Using targeted enrichment of nuclear genes to increase phylogenetic resolution in the neotropical rain forest genus Inga (Leguminosae: Mimosoideae)

• Main Authors: James A Nicholls, R. Toby Pennington, Erik Jozef, Mathieu Koenen, Colin Edward Hughes, Jack eHearn, Lynsey eBunnefeld, Kyle Graham Dexter, Graham Nicholas Stone, Catherine Anne Kidner
• Format: Article
• Language: English
• Published: Frontiers Media S.A. 2015-09-01
• Series: Frontiers in Plant Science
• Subjects: Radiation; Next-generation sequencing; phylogenomics; Population Genomics; InGa; Hybrid Capture
• Online Access: http://journal.frontiersin.org/Journal/10.3389/fpls.2015.00710/full

Evolutionary radiations are prominent and pervasive across many plant lineages in diverse geographical and ecological settings; in neotropical rainforests there is growing evidence suggesting that a significant fraction of species richness is the result of recent radiations. Understanding the evolutionary trajectories and mechanisms underlying these radiations demands much greater phylogenetic resolution than is currently available for these groups. The neotropical tree genus Inga (Leguminosae) is a good example, with ~300 extant species and a crown age of 2-10 MY, yet over 6kb of plastid and nuclear DNA sequence data gives only poor phylogenetic resolution among species.
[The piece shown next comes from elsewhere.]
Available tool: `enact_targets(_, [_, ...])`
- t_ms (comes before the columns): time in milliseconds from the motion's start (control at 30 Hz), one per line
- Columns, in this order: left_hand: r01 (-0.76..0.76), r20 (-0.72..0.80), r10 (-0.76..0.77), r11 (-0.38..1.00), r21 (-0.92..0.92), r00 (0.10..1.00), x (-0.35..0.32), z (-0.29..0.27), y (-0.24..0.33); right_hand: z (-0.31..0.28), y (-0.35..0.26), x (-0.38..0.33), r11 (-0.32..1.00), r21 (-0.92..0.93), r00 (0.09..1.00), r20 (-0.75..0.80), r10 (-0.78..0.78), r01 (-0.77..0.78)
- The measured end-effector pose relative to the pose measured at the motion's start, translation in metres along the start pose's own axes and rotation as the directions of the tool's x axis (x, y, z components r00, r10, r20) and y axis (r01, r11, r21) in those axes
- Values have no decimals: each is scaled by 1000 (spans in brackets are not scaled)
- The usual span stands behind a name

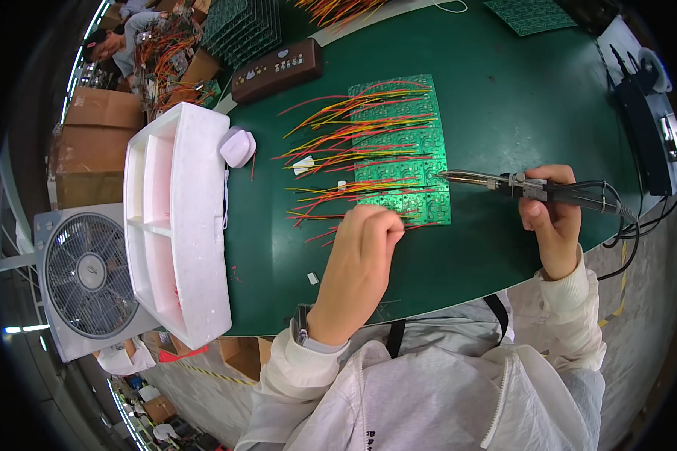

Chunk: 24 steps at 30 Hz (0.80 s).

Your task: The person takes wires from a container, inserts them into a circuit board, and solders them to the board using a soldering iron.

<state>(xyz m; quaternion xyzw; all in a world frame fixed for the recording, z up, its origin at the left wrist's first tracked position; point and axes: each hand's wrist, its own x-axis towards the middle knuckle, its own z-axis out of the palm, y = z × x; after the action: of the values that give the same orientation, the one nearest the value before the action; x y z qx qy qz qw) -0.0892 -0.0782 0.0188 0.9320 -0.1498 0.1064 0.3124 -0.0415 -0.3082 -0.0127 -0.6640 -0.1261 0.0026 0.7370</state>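
A green circuit board panel (pixel 433 146) lies on the table, with rows of red, yellow and black wires (pixel 327 135) reaching out over its left side. My left hand (pixel 361 252) is over the panel's near left corner, its fingers curled and pressed together among the wire ends; what they hold, if anything, is hidden. In my right hand (pixel 553 214), right of the panel, is a soldering iron (pixel 538 189) with a black cable. Its long metal tip points left and ends at the panel's right edge; whether it touches cannot be told.
A white foam box with compartments (pixel 203 248) stands left, beside a grey fan (pixel 90 272). A lilac case (pixel 238 146), a brown case (pixel 277 70) and stacked boards (pixel 241 30) lie beyond. A black station with cables (pixel 651 124) is far right. Another person (pixel 120 45) sits far left.
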Motion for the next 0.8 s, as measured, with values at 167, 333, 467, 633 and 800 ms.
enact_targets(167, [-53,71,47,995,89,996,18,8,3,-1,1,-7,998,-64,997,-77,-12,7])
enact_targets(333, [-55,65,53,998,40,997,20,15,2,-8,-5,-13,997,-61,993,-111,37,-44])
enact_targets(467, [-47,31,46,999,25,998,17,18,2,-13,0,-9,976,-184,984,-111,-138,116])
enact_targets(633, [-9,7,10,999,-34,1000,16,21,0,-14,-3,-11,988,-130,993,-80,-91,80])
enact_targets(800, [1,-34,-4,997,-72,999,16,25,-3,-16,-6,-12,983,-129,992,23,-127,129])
Here we explore the use of larger-scale nuclear gene data obtained though targeted enrichment to increase phylogenetic resolution within Inga. Transcriptome data from three Inga species were used to select 264 nuclear loci for targeted enrichment and sequencing. Following quality control to remove probable paralogs from these sequence data, the final dataset comprised 259,313 bases from 194 loci for 24 accessions representing 22 Inga species and an outgroup (Zygia). Bayesian phylogenies reconstructed using either all loci concatenated or a subset of 60 loci in a gene-tree/species-tree approach yielded highly resolved phylogenies. We used coalescent approaches to show that the same targeted enrichment data also have significant power to discriminate among alternative within-species population histories in the widespread species I. umbellifera. In either application, targeted enrichment simplifies the informatics challenge of identifying orthologous loci associated with de novo genome sequencing. We conclude that targeted enrichment provides the large volumes of phylogenetically-informative sequence data required to resolve relationships within recent plant species radiations, both at the species level and for within-species phylogeographic studies.